**What is expected**:
Set down every entry once more, character for character.

Data items
= Beginning of Section =
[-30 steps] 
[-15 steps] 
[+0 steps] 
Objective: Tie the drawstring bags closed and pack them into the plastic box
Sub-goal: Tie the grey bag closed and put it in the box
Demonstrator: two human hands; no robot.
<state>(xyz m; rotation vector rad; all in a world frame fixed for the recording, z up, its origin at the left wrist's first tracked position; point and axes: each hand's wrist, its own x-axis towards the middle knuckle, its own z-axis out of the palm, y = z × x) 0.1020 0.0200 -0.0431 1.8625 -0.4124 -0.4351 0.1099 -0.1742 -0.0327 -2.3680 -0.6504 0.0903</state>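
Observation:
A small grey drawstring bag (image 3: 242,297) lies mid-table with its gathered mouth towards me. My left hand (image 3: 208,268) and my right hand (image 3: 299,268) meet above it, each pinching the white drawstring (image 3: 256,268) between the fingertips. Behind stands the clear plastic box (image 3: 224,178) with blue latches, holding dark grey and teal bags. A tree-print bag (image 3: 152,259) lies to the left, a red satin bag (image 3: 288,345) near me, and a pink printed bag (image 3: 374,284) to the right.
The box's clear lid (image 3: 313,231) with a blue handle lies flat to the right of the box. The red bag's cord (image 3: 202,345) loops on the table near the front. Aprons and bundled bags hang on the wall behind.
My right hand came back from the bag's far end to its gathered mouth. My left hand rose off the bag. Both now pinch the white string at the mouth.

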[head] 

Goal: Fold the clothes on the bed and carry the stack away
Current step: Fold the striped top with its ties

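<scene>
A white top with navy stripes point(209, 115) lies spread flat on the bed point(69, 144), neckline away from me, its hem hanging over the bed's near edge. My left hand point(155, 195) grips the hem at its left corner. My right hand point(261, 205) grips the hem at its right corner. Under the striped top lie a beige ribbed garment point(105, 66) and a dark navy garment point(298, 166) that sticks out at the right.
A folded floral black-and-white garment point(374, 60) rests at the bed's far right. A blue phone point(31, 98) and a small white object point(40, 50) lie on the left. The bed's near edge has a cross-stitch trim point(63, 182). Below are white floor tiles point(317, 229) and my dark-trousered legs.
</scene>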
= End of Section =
**Written response**:
[-30 steps] 
[-15 steps] 
[+0 steps] 
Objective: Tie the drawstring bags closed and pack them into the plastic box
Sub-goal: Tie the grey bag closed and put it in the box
Demonstrator: two human hands; no robot.
<state>(xyz m; rotation vector rad; all in a world frame fixed for the recording, z up, its origin at the left wrist's first tracked position; point and axes: each hand's wrist, its own x-axis towards the middle knuckle, its own z-axis out of the palm, y = z × x) 0.1020 0.0200 -0.0431 1.8625 -0.4124 -0.4351 0.1099 -0.1742 -0.0327 -2.3680 -0.6504 0.0903</state>
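Observation:
A small grey drawstring bag (image 3: 242,297) lies mid-table with its gathered mouth towards me. My left hand (image 3: 208,268) and my right hand (image 3: 299,268) meet above it, each pinching the white drawstring (image 3: 256,268) between the fingertips. Behind stands the clear plastic box (image 3: 224,178) with blue latches, holding dark grey and teal bags. A tree-print bag (image 3: 152,259) lies to the left, a red satin bag (image 3: 288,345) near me, and a pink printed bag (image 3: 374,284) to the right.
The box's clear lid (image 3: 313,231) with a blue handle lies flat to the right of the box. The red bag's cord (image 3: 202,345) loops on the table near the front. Aprons and bundled bags hang on the wall behind.
My right hand came back from the bag's far end to its gathered mouth. My left hand rose off the bag. Both now pinch the white string at the mouth.
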
[head] 

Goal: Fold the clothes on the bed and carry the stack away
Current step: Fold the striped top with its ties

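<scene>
A white top with navy stripes point(209, 115) lies spread flat on the bed point(69, 144), neckline away from me, its hem hanging over the bed's near edge. My left hand point(155, 195) grips the hem at its left corner. My right hand point(261, 205) grips the hem at its right corner. Under the striped top lie a beige ribbed garment point(105, 66) and a dark navy garment point(298, 166) that sticks out at the right.
A folded floral black-and-white garment point(374, 60) rests at the bed's far right. A blue phone point(31, 98) and a small white object point(40, 50) lie on the left. The bed's near edge has a cross-stitch trim point(63, 182). Below are white floor tiles point(317, 229) and my dark-trousered legs.
</scene>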

The exercise was answered completely.